I'm at home blogging, working on a paper some of my classmates and I are writing, and preparing to have friends over for drinks later this evening. Since I am looking towards family practice as a future career option, I really hope none of my patients have eye problems. I really don't think the 3 days of training I will have received in ophthamology will be enough...do you? I thought 5 days was pushing it, but come on!!!!

Here's a conversation I envision having in the future:
Patient: Doc, I'm having some trouble with my eyes
Me: What kind of trouble is that?
Patient: I can't see, everything's all blurry.
Me: Ah, crap. You better get them taken out then. They're no use to you now.

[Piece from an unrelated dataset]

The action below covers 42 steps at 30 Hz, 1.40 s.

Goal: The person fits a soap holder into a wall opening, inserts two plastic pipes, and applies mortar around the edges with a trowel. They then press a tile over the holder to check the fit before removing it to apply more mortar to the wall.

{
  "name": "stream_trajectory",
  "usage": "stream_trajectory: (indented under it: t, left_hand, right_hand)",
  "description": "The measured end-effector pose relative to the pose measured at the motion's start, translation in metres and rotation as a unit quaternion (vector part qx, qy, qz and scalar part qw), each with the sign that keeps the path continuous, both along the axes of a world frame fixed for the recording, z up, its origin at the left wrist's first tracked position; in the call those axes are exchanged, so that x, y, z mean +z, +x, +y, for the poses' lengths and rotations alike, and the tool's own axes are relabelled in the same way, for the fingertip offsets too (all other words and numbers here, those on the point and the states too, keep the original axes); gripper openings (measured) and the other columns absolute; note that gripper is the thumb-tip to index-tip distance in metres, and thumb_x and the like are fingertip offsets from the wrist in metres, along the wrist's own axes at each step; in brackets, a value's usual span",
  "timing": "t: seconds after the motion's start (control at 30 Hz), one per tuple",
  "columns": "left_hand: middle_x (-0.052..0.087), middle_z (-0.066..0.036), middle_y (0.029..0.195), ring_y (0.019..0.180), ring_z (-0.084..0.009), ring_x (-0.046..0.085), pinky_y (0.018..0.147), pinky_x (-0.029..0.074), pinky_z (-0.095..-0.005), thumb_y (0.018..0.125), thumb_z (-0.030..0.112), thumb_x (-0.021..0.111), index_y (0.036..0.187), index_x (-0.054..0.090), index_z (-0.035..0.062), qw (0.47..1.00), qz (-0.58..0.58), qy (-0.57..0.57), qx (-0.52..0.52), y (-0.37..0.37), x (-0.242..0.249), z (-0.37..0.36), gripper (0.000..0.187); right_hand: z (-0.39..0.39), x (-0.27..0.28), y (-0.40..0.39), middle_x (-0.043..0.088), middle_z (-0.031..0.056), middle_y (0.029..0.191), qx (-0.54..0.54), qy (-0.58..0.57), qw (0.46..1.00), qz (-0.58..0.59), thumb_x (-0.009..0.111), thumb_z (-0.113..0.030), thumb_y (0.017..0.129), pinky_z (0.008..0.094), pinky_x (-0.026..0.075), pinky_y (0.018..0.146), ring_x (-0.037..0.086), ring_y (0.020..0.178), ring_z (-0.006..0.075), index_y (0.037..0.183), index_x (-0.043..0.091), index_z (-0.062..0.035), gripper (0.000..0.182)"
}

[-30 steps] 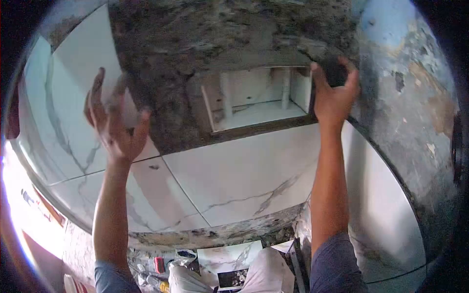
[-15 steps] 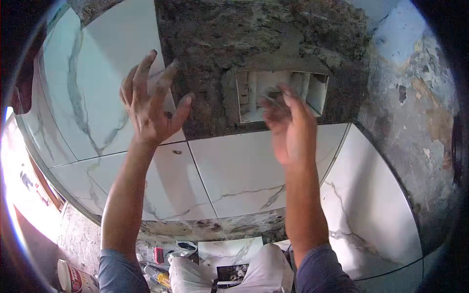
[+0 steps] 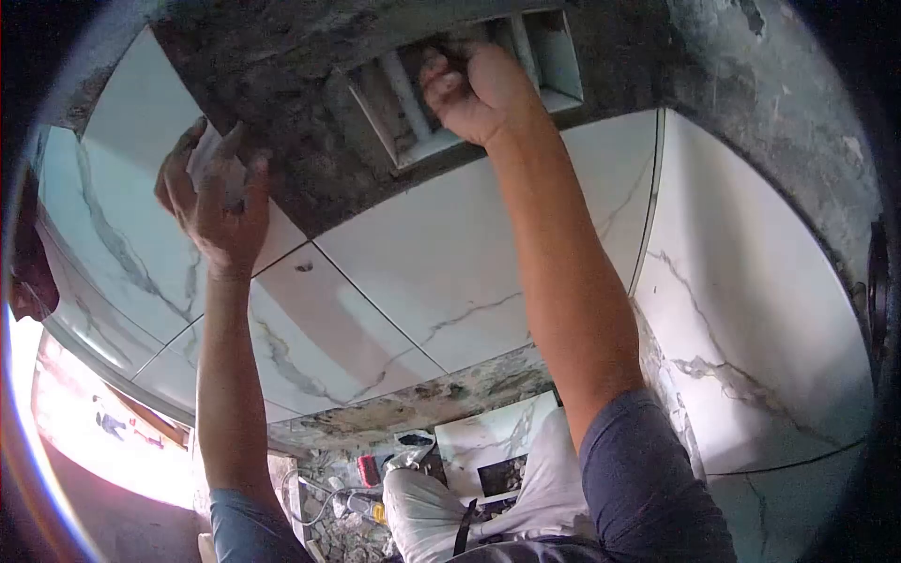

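Observation:
My left hand [image 3: 218, 202] is raised against the white marble-patterned wall tile [image 3: 127, 159], close to its right edge, with fingers apart and nothing visible in them. My right hand [image 3: 474, 89] reaches up at the rectangular recessed box [image 3: 413, 155] in the bare wall. Its fingers are curled in; whatever they may hold is hidden. Light-coloured dividers split the box into compartments. Dark, rough mortar [image 3: 291, 94] surrounds it, and a row of laid tiles [image 3: 450, 244] runs just below.
More veined tiles [image 3: 741, 310] cover the adjoining wall at right. Below, a tile with a rectangular cutout [image 3: 502, 427] stands by my white-trousered legs [image 3: 432, 511]. A red brush-like object [image 3: 369, 469] and a yellow-and-grey tool [image 3: 374, 508] lie among rubble on the floor.
My view has tilted and shifted. My right hand has moved up and left across the box, its fingers now curled. My left hand stays beside the tile edge, a little lower in view.

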<state>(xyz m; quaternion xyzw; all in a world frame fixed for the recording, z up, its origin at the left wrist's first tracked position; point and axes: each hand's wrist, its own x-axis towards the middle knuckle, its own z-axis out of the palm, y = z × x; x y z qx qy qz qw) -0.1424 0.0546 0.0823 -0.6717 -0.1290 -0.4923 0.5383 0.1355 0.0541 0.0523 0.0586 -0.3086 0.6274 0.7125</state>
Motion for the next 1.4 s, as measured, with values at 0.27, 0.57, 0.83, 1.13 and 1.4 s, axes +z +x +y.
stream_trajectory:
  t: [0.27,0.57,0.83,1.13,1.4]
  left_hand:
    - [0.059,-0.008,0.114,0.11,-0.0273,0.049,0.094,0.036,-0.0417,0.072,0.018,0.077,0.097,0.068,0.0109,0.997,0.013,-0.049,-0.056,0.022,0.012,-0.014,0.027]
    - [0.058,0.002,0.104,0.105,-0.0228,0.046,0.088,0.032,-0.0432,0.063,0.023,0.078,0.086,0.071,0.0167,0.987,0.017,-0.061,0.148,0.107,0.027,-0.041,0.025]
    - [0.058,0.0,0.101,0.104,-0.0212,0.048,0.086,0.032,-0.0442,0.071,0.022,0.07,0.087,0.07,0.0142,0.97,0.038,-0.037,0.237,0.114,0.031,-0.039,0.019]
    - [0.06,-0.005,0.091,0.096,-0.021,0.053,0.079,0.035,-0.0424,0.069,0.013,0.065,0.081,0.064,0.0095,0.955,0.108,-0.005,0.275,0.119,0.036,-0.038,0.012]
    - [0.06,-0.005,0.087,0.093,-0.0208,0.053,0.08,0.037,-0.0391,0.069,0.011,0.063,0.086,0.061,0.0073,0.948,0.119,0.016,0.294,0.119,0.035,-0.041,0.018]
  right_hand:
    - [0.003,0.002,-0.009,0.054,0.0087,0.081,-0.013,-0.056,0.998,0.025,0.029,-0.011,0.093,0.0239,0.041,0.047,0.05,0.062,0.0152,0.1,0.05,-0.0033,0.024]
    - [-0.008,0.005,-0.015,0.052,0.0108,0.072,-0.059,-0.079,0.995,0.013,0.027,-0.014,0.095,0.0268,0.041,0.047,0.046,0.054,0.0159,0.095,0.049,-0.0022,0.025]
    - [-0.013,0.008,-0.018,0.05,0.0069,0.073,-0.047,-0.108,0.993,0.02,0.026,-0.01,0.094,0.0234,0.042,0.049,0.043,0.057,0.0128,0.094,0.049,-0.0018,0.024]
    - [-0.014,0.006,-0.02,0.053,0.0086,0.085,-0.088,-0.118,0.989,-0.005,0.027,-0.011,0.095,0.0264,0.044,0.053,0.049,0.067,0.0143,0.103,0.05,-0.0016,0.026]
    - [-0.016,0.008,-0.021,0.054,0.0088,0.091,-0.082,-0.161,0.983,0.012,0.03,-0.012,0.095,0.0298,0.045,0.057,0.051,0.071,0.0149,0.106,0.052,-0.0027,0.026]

Wonder how that will go over?

Happy New Year

OK...so my withdrawal from Luxor wasn't as bad as I thought it was. Although, I did have to download a free copy, but that was just to show my friend the game. I only played 2/3s of it! 8 more sleeps until I can play it again...

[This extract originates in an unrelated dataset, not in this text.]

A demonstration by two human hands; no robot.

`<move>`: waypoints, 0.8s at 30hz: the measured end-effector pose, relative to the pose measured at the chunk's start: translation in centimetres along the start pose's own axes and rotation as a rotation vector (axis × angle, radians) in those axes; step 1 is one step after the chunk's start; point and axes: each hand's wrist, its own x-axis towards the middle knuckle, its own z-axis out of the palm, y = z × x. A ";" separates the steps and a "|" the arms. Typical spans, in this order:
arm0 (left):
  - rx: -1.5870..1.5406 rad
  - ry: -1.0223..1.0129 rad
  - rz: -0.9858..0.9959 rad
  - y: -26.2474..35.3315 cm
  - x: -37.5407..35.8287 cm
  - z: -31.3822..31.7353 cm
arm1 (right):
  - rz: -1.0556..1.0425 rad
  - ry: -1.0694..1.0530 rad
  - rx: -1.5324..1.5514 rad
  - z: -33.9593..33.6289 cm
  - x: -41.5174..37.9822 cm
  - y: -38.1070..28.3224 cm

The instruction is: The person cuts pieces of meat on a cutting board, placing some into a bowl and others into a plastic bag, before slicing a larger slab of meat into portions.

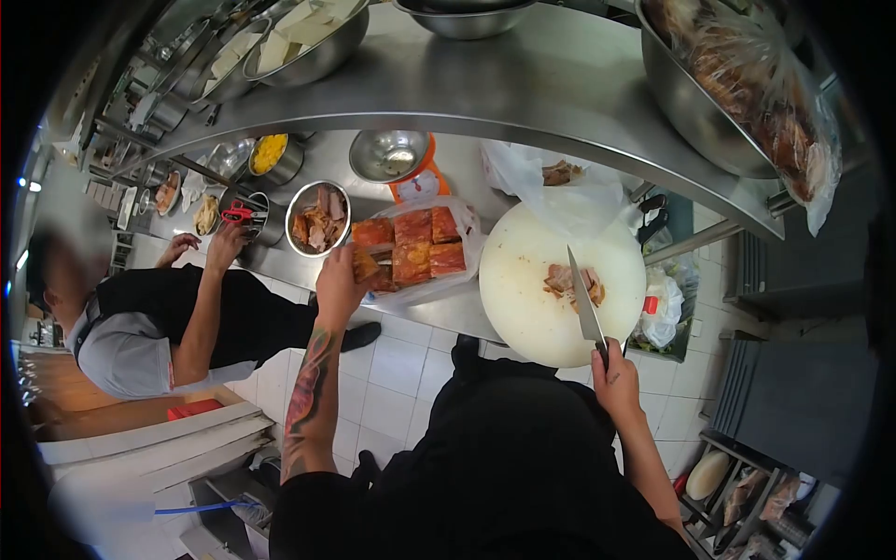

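Note:
My right hand (616, 381) grips the handle of a kitchen knife (585, 303), its blade slanting over a small heap of chopped meat (560, 278). The heap lies on a round white chopping board (518, 313). Off to the left, my left hand (342, 285) is closed on a piece of browned roast meat (366, 268) at the edge of a plastic-lined batch. Reddish-brown slabs of roast meat (412, 262) fill the rest of that plastic. Behind my left hand stands a steel bowl (293, 207) with cut meat strips in it.
An orange scale (418, 182) carries a steel bowl (373, 157). A white plastic bag (537, 201) overlaps the board's back. Overhead runs a steel shelf (523, 84) with bowls and bagged meat (784, 121). At left, a co-worker (168, 322) holds something with red handles (241, 213).

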 end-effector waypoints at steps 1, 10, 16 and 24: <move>0.009 -0.074 0.000 0.4 0.4 -0.2 | -0.001 0.002 -0.003 0.0 0.0 -0.1; -0.108 -0.088 0.190 -0.8 -0.7 3.0 | 0.041 -0.002 -0.013 0.6 -0.3 -0.7; -0.160 -0.025 0.137 -0.7 -2.3 2.4 | 0.038 0.022 0.027 0.7 -0.4 -0.6; -0.319 0.209 0.389 8.0 -3.6 4.0 | 0.161 0.167 0.424 1.4 -1.7 2.5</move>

I had one of the best New Years I've had in ages, probably ever! New Years is one of those mushy holidays only meant for slutty singles and couples. Everyone else pretty much hates it, unless they have the time and money to take off and do something cool. Otherwise, you're stuck in a bar or some house party with snuggly couples who are kissy kissy and who make me puke at this time of year. I'm not bitter, really I'm not.

But this New Years was different! I spent it at my good friends house (she happens to be married to a great guy) and I invited a classmate of mine. There was also another couple who brought their 10 month old baby boy, who pretty much slept the whole time. We had great appies and wine. We made boulibaisse and had a fantastic salad and more great wine. We played games like Cranium and Skatergories and stayed up until ~4am- only because the booze ran out! There was no awkward PDAs (public displays of affection, for those of you who don't know the cool-kids lingo) and lots of laughing! Happy New Year is right! Breaky the the next day was great and I spent New Years Day relaxing and preparing for the week...ophthomology here I come!